Faculty members from the list below will serve as the key presenters for one or both
of the professional development institutes. In addition, the institutes will feature
roundtables of innovators in school food service — an opportunity to hear
and share the inspiration, knowledge, practices, and skills of some of the most
forward-thinking and successful leaders in reinventing school food service.
Zenobia Barlow, M.A. is a co-founder and executive director of the Center for
Ecoliteracy and its Rethinking School Lunch programs. She was co-principal investigator
of The Food Systems Project, named one of the top ten USDA-funded Community Food Security
programs. Previously she was executive director of the Elmwood Institute, an ecological
think tank, executive editor of an international publishing company, and an academic
administrator at Sonoma State University. She co-edited Ecoliteracy: Educating Our
Children for a Sustainable World and is an accomplished documentary photographer.
Marilyn Briggs, R.D., M.S., S.N.S., is codirector of the new Center for Integrative
Nutrition Environments in School Communities at UC Davis. Previously, she coordinated
the development of the California Department of Education’s Shaping Healthy Choices
program (which provided the framework for United States Department of Agriculture’s
School Meals Initiative), and served as special assistant to the Undersecretary for
Food, Nutrition, and Consumer Services. Recently, she was appointed to CDE’s
Health Education Standards Advisory Panel, which will develop the first mandated health
standards for students in California. (Berkeley institute only)
Angela Calabrese Barton, Ph.D. is an associate professor of teacher education
at Michigan State University. Her research focuses on issues of equity and social justice
in science education, with a particular emphasis on the urban context. She conducts
ethnographic and case study research in urban community- and school-based settings
that targets the science teaching-learning experiences of students, teachers, and parents.
She is the co-principal investigator for the Linking Food and the Environment Curriculum
Series.
Isobel Contento, Ph.D., C.D.N. is the Mary Schwarz Rose Professor of Nutrition
Education at Teachers College Columbia University and is a leader in the fields of
nutrition education, behavioral nutrition research, and food choice studies.
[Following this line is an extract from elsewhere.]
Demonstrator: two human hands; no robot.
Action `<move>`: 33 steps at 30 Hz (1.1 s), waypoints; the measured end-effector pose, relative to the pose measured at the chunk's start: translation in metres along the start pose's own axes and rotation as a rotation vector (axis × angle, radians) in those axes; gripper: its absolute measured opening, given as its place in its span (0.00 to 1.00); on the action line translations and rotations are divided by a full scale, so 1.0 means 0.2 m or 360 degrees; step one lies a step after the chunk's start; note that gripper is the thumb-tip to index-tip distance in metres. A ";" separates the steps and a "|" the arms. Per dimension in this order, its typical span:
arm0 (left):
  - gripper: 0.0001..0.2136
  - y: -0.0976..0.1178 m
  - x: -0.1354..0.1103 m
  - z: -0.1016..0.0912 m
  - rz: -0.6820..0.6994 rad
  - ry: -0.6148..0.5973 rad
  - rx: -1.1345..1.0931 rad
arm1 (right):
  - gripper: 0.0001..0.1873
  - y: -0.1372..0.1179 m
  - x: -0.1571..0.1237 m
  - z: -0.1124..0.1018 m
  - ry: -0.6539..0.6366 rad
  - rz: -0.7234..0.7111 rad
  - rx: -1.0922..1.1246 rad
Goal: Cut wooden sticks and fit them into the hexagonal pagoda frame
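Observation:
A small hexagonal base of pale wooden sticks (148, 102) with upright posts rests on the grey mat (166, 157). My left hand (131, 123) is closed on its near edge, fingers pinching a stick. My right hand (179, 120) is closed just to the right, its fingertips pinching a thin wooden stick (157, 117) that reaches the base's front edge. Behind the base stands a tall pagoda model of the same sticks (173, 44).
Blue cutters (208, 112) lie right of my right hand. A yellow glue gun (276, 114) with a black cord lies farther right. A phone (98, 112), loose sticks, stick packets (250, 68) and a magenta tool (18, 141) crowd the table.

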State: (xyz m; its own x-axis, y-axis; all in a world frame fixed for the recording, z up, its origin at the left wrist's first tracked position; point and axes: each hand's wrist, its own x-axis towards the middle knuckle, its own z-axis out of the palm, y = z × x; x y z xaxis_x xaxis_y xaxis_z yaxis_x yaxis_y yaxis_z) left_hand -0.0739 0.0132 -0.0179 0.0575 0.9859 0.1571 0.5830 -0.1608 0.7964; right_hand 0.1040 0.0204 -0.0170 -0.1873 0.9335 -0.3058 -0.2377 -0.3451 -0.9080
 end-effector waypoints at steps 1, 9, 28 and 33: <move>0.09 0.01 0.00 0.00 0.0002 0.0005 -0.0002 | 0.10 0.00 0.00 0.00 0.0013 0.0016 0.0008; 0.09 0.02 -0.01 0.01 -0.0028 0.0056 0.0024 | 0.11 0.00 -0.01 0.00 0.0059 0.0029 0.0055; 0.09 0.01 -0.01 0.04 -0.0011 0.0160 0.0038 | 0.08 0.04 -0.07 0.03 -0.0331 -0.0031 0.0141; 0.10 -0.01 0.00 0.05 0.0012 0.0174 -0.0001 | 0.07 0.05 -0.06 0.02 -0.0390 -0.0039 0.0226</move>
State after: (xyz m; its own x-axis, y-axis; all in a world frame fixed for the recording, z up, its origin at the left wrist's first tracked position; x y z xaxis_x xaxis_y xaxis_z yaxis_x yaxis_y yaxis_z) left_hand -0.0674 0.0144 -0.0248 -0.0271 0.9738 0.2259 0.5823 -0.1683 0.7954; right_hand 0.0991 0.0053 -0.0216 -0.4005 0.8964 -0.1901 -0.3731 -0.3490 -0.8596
She has
written extensively on the effectiveness of nutrition education and authored the first
textbook in nutrition education, published in 2007 entittled Nutrition Education:
Linking Research, Theory, and Practice. Dr. Contento also specializes in curriculum
development and evaluation and is the principal investigator for the Linking Food and
the Environment Curriculum Series.
Pamela Koch, Ed.D., R.D. is the executive director of the Center for Food & Environment
(LiFE) at Teachers College Columbia University. She has been the primary author of
the Linking Food and the Environment Curriculum Series. Dr. Koch has provided professional
development for LiFE for hundreds of teachers. She is also an adjunct assistant professor
in the Nutrition Program at Teachers College Columbia University.
Toni Liquori, Ed.D. is an adjunct associate professor of nutrition at Teachers
College Columbia University. Dr. Liquori spent the first part of her professional career
doing what she called "guerilla work" in school meal reform--school by school,
pilot by pilot. With funding from the W.K. Kellogg Foundation, Dr. Liquori now works
with school administrators at the highest level, developing clear, realistic, plans
to increase healthy, local foods in school meals. Her current project, through Liquori
and Associates, is an alliance for “big cities" – serving over 40,000
meals a day – to work collaboratively on school food reform. (New York institute
only)
Carolie Sly, Ph.D. is the education program specialist at the Center for Ecoliteracy.
She holds a Ph.D. in science education from U.C. Berkeley. She has authored and coauthored
several publications, including The California State Environmental Education Guide.
Dr. Sly has taught elementary school, operated a private high school and teen café,
and served on the faculty at San Francisco State University.